§ **WORK TASK**:
Print exactly the lines that run from the first line of the material to the line containing "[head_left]", both ends included, and skip the pictures.

((

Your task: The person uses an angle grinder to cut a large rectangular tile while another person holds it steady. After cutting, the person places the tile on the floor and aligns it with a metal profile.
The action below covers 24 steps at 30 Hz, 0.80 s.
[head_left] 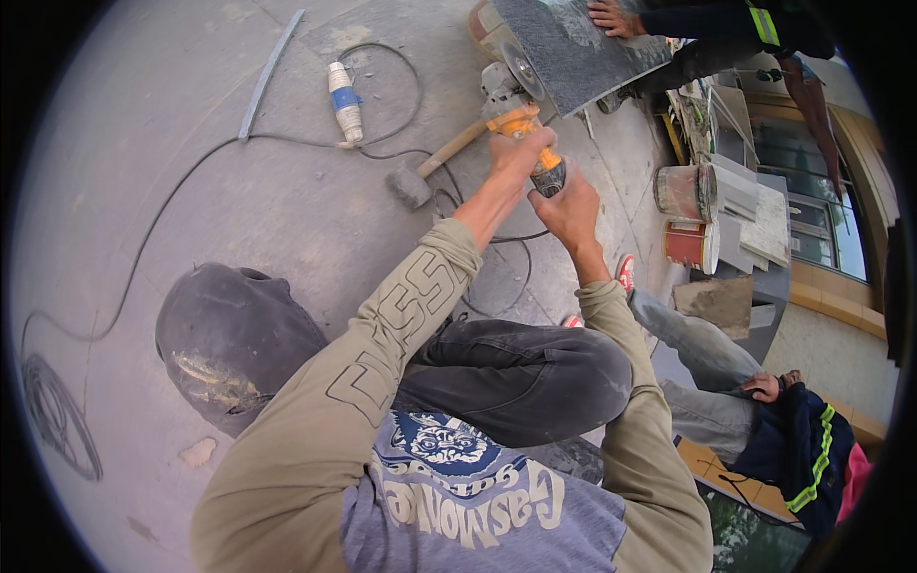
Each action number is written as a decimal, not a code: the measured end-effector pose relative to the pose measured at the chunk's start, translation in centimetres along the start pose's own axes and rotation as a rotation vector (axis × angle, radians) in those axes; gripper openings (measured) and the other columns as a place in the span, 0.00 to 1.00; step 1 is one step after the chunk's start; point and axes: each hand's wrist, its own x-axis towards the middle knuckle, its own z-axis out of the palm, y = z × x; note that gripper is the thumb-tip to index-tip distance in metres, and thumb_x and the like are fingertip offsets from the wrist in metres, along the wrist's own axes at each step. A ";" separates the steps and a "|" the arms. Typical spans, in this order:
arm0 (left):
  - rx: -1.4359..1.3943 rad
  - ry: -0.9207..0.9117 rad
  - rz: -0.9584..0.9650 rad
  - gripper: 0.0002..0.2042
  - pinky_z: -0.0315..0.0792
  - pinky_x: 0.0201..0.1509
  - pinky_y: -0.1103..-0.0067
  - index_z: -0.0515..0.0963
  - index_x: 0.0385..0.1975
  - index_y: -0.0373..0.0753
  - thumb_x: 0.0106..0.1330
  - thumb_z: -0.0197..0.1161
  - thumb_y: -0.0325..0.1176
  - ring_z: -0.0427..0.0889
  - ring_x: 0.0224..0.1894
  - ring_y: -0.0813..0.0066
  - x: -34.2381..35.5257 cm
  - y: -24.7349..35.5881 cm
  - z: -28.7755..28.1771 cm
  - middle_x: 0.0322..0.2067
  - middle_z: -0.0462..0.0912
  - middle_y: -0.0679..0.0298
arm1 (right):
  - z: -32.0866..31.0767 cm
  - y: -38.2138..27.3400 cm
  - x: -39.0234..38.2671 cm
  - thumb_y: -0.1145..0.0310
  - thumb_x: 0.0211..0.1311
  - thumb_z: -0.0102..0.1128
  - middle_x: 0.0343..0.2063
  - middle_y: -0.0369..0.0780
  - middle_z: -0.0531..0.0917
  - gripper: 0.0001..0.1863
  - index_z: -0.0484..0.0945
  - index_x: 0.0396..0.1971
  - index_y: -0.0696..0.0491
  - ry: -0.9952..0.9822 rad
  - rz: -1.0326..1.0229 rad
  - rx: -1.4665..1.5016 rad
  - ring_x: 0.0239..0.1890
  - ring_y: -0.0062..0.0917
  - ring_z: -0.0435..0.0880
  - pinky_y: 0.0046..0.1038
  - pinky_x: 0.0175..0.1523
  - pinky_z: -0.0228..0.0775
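An orange-and-grey angle grinder [517,121] is held out in front of me in both hands. My left hand [517,156] is wrapped round its body, behind the metal head. My right hand [570,206] is closed round the black rear end of the same grinder. The round cutting disc [522,73] stands on edge at the near left edge of a dark grey stone slab [580,59]; whether it touches the stone I cannot tell. A co-worker's hand [616,18] lies flat on the far part of the slab.
Left of the grinder lies a mallet [410,187] with a wooden handle. A blue-and-white cable connector [346,102], a metal strip [271,76] and a coiled cable [59,415] lie on the floor. Buckets [685,193] and tile pieces stand right; another person in jeans [702,339] sits nearby.
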 end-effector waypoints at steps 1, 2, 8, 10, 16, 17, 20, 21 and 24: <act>0.000 0.004 -0.011 0.17 0.76 0.40 0.72 0.80 0.37 0.34 0.49 0.77 0.28 0.83 0.35 0.72 -0.4 0.1 0.2 0.35 0.83 0.63 | -0.1 0.2 -0.2 0.64 0.46 0.78 0.37 0.48 0.91 0.29 0.82 0.53 0.51 0.002 0.004 0.001 0.42 0.51 0.90 0.45 0.47 0.82; -0.001 0.009 -0.022 0.17 0.76 0.41 0.72 0.80 0.37 0.34 0.48 0.77 0.28 0.83 0.35 0.72 -0.7 0.1 0.4 0.35 0.83 0.63 | -0.2 0.3 -0.4 0.64 0.47 0.77 0.37 0.48 0.91 0.29 0.82 0.53 0.51 0.003 0.007 0.003 0.42 0.51 0.90 0.45 0.47 0.82; -0.008 0.005 -0.012 0.17 0.76 0.41 0.72 0.81 0.37 0.34 0.48 0.78 0.29 0.83 0.35 0.72 -0.7 0.0 0.4 0.35 0.83 0.63 | -0.2 0.4 -0.3 0.63 0.47 0.77 0.38 0.49 0.91 0.30 0.82 0.54 0.51 -0.004 0.006 -0.009 0.43 0.51 0.91 0.45 0.48 0.82; -0.022 0.003 0.005 0.17 0.76 0.40 0.72 0.81 0.37 0.34 0.47 0.78 0.29 0.83 0.34 0.72 -0.4 -0.1 0.5 0.35 0.83 0.63 | -0.2 0.4 -0.2 0.63 0.47 0.77 0.38 0.49 0.91 0.30 0.82 0.55 0.50 -0.006 0.018 -0.025 0.43 0.51 0.91 0.46 0.48 0.82; -0.063 -0.009 0.016 0.17 0.77 0.38 0.72 0.80 0.36 0.34 0.48 0.78 0.28 0.83 0.33 0.72 0.0 -0.2 0.5 0.34 0.83 0.63 | -0.2 0.3 0.1 0.62 0.48 0.76 0.37 0.50 0.91 0.32 0.81 0.56 0.52 -0.008 0.010 -0.023 0.42 0.52 0.91 0.45 0.47 0.82; -0.067 -0.012 0.025 0.16 0.77 0.38 0.73 0.80 0.36 0.34 0.48 0.78 0.28 0.83 0.33 0.72 0.1 -0.3 0.6 0.34 0.83 0.63 | -0.2 0.4 0.2 0.62 0.48 0.76 0.36 0.50 0.91 0.31 0.81 0.56 0.52 -0.004 -0.001 -0.021 0.42 0.52 0.91 0.45 0.47 0.82; -0.037 -0.019 0.009 0.17 0.77 0.38 0.73 0.80 0.37 0.34 0.48 0.78 0.28 0.83 0.34 0.72 0.7 0.0 0.4 0.35 0.83 0.63 | -0.1 0.2 0.6 0.63 0.47 0.77 0.37 0.49 0.91 0.30 0.81 0.54 0.51 -0.012 0.011 -0.027 0.41 0.52 0.90 0.46 0.47 0.81; -0.038 -0.018 0.005 0.17 0.77 0.38 0.73 0.80 0.37 0.34 0.48 0.78 0.27 0.83 0.33 0.72 0.7 0.1 0.5 0.35 0.83 0.63 | 0.0 0.3 0.7 0.63 0.47 0.77 0.36 0.49 0.91 0.30 0.81 0.54 0.51 -0.010 0.007 -0.024 0.41 0.52 0.90 0.46 0.47 0.81; -0.045 -0.014 0.004 0.16 0.77 0.38 0.73 0.80 0.37 0.35 0.48 0.78 0.27 0.83 0.33 0.73 0.9 0.2 0.5 0.34 0.83 0.64 | 0.1 0.4 1.0 0.63 0.47 0.76 0.36 0.50 0.90 0.30 0.81 0.54 0.52 -0.006 -0.003 -0.016 0.40 0.53 0.90 0.47 0.46 0.81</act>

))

§ **WRITTEN SOLUTION**:
Your task: The person uses an angle grinder to cut a large rectangular tile while another person holds it steady. After cutting, the person places the tile on the floor and aligns it with a metal profile.
The action below covers 24 steps at 30 Hz, 0.80 s.
[head_left] 

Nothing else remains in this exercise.